WORK INSTRUCTION: Counting every line in the records below that holds "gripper", give the total and add nothing.

Records drawn from a dataset
* * * * * * * * *
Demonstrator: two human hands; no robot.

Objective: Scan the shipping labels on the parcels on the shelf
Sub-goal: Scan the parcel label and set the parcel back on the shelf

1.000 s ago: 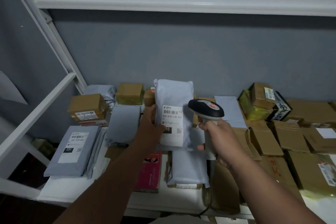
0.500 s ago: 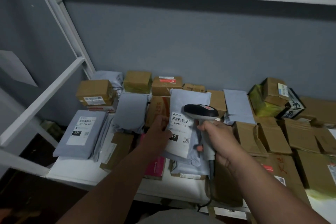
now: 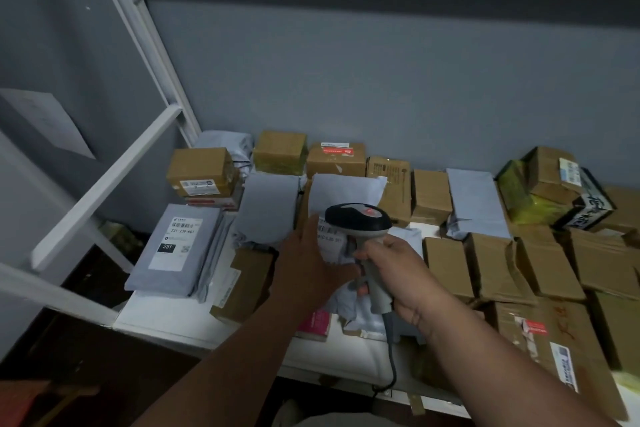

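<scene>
A grey mailer parcel (image 3: 346,191) lies tilted back on the pile in the middle of the white shelf (image 3: 162,319). Its white shipping label (image 3: 330,236) is partly covered. My left hand (image 3: 311,263) lies on the parcel's left side with the fingers fairly straight and the thumb across the label. My right hand (image 3: 405,274) grips the handle of a grey and black barcode scanner (image 3: 358,217). The scanner's head sits just over the label and hides part of it.
A grey mailer marked 231 (image 3: 176,246) lies at the left front. Several brown cardboard boxes (image 3: 498,263) fill the right and back. A pink packet (image 3: 317,321) lies under my left wrist. A slanted white frame bar (image 3: 104,184) crosses the left. The scanner cable (image 3: 391,371) hangs over the front edge.
The grey parcel went from held upright to laid back on the pile, and my left hand flattened onto it. The scanner stayed over the label. My view shifted left and down.
</scene>
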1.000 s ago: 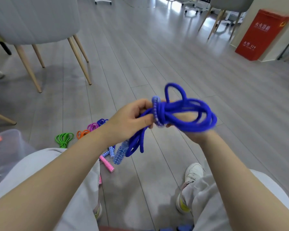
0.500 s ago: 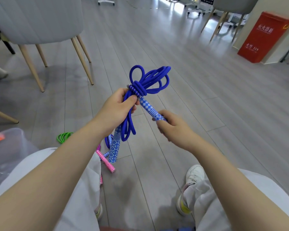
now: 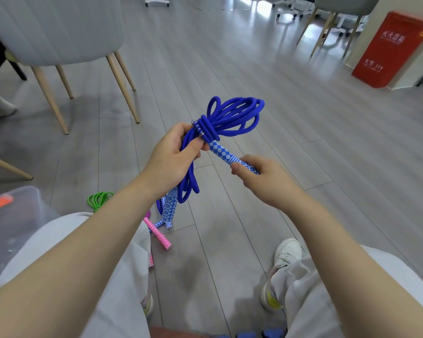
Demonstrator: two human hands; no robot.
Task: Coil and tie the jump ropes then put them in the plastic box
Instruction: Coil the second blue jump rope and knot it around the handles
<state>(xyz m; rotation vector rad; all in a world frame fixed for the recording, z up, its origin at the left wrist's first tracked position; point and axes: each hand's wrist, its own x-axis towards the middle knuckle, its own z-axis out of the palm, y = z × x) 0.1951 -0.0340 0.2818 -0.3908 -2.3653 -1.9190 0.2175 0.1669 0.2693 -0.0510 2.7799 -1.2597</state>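
The left hand (image 3: 171, 162) grips the coiled blue jump rope (image 3: 230, 115) just under its wrap, thumb pressed on the strands; loops fan out above. The right hand (image 3: 261, 181) pinches the checkered blue handle (image 3: 226, 152) slanting below the knot. Down left sits the clear plastic box (image 3: 15, 215). Far right, a red cabinet (image 3: 388, 50) reads "119".
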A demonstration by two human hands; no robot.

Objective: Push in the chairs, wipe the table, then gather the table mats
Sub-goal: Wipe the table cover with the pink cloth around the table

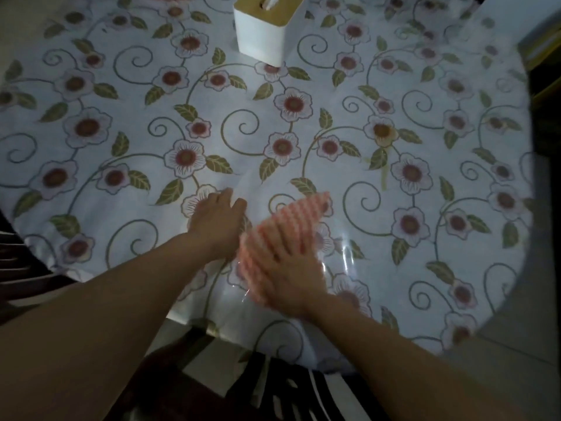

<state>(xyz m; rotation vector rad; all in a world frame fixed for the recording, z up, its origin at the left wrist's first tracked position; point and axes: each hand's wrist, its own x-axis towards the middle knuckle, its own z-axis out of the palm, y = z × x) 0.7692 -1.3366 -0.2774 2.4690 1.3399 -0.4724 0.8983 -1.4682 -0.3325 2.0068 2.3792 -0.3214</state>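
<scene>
A round table (121,41) fills the view, covered by a floral cloth under clear plastic. Near its front edge lies a pink-and-white striped wiping cloth (300,214). My right hand (288,275) presses flat on that cloth, fingers spread, and is blurred with motion. My left hand (217,221) rests palm-down on the tablecloth just left of the cloth, fingers together, holding nothing. No table mats show in this view.
A white tissue box (261,34) with a tan lid stands at the far middle of the table. A brownish stain (384,133) marks the cloth right of centre. Dark chair parts (18,262) show at the left edge, and a chair (182,387) below the table's front.
</scene>
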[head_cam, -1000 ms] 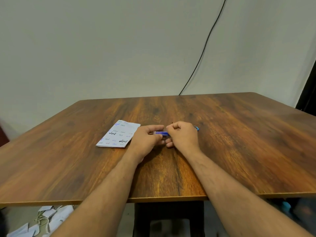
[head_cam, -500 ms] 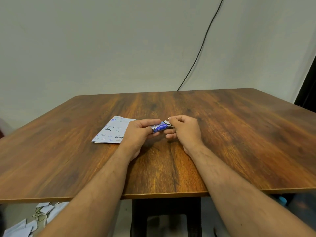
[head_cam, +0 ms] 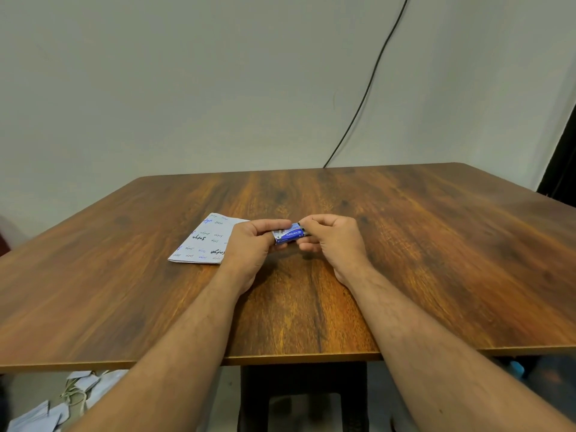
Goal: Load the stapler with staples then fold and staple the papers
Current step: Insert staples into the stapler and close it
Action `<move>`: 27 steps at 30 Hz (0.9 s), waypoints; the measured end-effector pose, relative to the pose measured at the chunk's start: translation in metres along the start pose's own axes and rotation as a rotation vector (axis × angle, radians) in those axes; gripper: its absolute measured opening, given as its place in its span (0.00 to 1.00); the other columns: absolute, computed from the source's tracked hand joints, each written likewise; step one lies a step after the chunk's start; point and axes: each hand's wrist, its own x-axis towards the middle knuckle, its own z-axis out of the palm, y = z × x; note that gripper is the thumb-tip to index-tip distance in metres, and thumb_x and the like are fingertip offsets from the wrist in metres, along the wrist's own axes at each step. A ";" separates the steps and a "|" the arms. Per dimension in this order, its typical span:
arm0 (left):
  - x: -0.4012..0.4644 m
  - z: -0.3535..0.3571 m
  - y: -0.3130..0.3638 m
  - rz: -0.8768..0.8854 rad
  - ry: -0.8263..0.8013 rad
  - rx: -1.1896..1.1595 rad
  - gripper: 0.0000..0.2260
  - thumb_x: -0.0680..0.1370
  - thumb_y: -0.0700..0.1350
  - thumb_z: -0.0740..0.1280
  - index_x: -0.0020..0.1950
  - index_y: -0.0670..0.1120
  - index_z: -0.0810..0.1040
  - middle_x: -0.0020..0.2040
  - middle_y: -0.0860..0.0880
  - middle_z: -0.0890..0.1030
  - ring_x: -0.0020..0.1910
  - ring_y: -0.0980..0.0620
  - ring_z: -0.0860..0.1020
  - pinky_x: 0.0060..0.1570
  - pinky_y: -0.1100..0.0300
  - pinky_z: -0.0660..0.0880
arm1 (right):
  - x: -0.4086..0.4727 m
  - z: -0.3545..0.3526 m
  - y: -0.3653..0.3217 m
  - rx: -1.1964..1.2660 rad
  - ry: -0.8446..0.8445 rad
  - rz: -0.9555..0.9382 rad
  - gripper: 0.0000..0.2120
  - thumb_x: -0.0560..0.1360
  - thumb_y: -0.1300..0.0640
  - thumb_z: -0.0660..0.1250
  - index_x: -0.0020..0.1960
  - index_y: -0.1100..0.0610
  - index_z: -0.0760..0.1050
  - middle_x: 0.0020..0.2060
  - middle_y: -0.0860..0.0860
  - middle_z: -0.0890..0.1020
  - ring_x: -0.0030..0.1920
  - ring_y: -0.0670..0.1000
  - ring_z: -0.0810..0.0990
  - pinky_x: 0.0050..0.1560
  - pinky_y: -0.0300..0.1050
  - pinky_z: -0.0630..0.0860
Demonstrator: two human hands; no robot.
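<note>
Hands (head_cam: 293, 241) around small, perhaps cardboard, staple box (head_cam: 291, 236)

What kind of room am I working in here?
Probably a plain indoor workroom: a bare wooden table, a blank grey wall with a black cable hanging down it, and paper scraps on the floor.

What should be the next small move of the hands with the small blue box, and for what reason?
Probably the right hand should pull open the end of the small blue box, while the left hand steadies it. Both hands pinch the box above the table, it looks closed, and no staples or stapler are visible.
</note>
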 end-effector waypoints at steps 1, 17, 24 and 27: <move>0.000 0.000 0.000 0.003 0.002 0.007 0.15 0.80 0.32 0.63 0.51 0.46 0.87 0.51 0.46 0.87 0.54 0.49 0.84 0.55 0.54 0.82 | 0.000 -0.001 0.000 0.001 0.000 0.005 0.06 0.78 0.59 0.72 0.51 0.60 0.85 0.41 0.59 0.88 0.35 0.48 0.85 0.34 0.37 0.82; 0.003 0.008 -0.008 0.132 -0.020 0.318 0.18 0.70 0.47 0.79 0.59 0.54 0.84 0.49 0.52 0.85 0.47 0.55 0.84 0.52 0.58 0.81 | 0.001 -0.001 0.004 -0.137 0.022 -0.037 0.04 0.76 0.61 0.72 0.44 0.58 0.86 0.36 0.55 0.88 0.38 0.53 0.88 0.43 0.47 0.84; 0.002 0.007 -0.008 0.109 0.029 0.230 0.15 0.74 0.42 0.75 0.59 0.53 0.83 0.50 0.47 0.85 0.36 0.55 0.80 0.38 0.64 0.77 | 0.000 -0.001 -0.001 -0.109 0.141 -0.032 0.04 0.78 0.60 0.71 0.49 0.58 0.85 0.39 0.53 0.87 0.35 0.46 0.87 0.36 0.35 0.82; 0.002 0.007 -0.007 0.115 0.001 0.222 0.15 0.74 0.42 0.74 0.59 0.54 0.83 0.51 0.47 0.84 0.37 0.56 0.79 0.37 0.65 0.77 | -0.001 -0.001 0.000 -0.113 0.134 -0.027 0.05 0.78 0.60 0.71 0.50 0.59 0.85 0.40 0.53 0.88 0.36 0.46 0.87 0.38 0.37 0.83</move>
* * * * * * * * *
ANSWER BOX: 3